A key component of sustaining and enhancing good practice in research is a healthy research culture. Research that is high quality and of high ethical standards requires the right environment in which to flourish.

The Concordat to Support Research Integrity states that:

A research environment that helps to develop good research practice and embeds a culture of research integrity should, as a minimum, include:

• clear policies, practices and procedures to support researchers

• suitable learning, training and mentoring opportunities to support the development of researchers

• robust management systems to ensure that policies relating to research, research integrity and researcher behaviour are implemented

• awareness among researchers of the standards and behaviours that are expected of them

• systems within the research environment that identify potential concerns at an early stage and mechanisms for providing support to researchers in need of assistance

There should also be no stigma attached to researchers who find that they are in need of assistance from their employers.

UKRIO has long recognised the importance of research environments that nurture good research practice and a culture of research integrity. It is essential that research institutions provide strong leadership to build a research environment that supports researchers throughout their careers in striving for robust research design and high ethical standards. While basic standards can appear to be straightforward, putting them into practice can be more challenging.

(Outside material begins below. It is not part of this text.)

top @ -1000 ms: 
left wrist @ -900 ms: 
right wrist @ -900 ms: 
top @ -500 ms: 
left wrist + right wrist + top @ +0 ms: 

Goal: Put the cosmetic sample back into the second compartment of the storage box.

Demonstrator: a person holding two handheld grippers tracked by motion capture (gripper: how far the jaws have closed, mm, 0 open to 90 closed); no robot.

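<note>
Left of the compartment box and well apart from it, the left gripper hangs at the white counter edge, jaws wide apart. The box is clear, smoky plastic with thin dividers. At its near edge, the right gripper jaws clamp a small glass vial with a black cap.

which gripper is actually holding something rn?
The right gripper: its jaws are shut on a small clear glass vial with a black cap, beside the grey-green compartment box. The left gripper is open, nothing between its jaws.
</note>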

Our work on research culture

UKRIO’s work programme helps institutions and researchers to support research environments that are based on good governance, best practice, high ethical standards and support for the development of researchers. We have worked with bodies such as the Nuffield Council on Bioethics and the Royal Society to explore what pressures researchers can face in unhealthy research environments and what a ‘good’ research culture might look like.

Our aim is to facilitate a culture of good research practice that does not micro-manage researchers, add bureaucracy or delays, or inhibit innovative or cross-disciplinary research.

Our activities in this area, aligning with the requirements of The Concordat to Support Research Integrity, include: leading awareness-raising sessions; assisting with the creation or revision of systems for research governance, management and ethics; training and development activities for researchers; and providing advice and support on how to embed a culture of research integrity with an institution.


Collaborating with The Royal Society

UKRIO is collaborating with the Royal Society on a programme of work exploring the culture of scientific research in the UK.

In March 2018, UKRIO and the Royal Society co-hosted a roundtable workshop on research culture. Representatives from a variety of disciplines and research backgrounds discussed the impact of research culture on good research practice and how to inculcate an environment that fosters research integrity and high ethical standards.

UKRIO and the Royal Society have published the Integrity in Practice toolkita set of case studies showcasing examples of institutional and individual innovative and creative practice when it comes to promoting and encouraging research integrity. The aim is to demonstrate the many and varied ways that individuals and institutions are inspiring research integrity globally and to offer guidance and inspiration as to how these ideas could be implemented in other contexts.

Download the Integrity in Practice toolkit and start the conversation on how you could improve the research culture and integrity in your organisation.


In October 2018, we participated in the Royal Society’s two-day conference Research culture: changing expectations. This conference showcased initiatives and work across the research landscape to continue to create and improve the cultural conditions and environments in which excellent research and researchers can flourish. The conference was the culmination of the Royal Society’s two-year programme on research culture.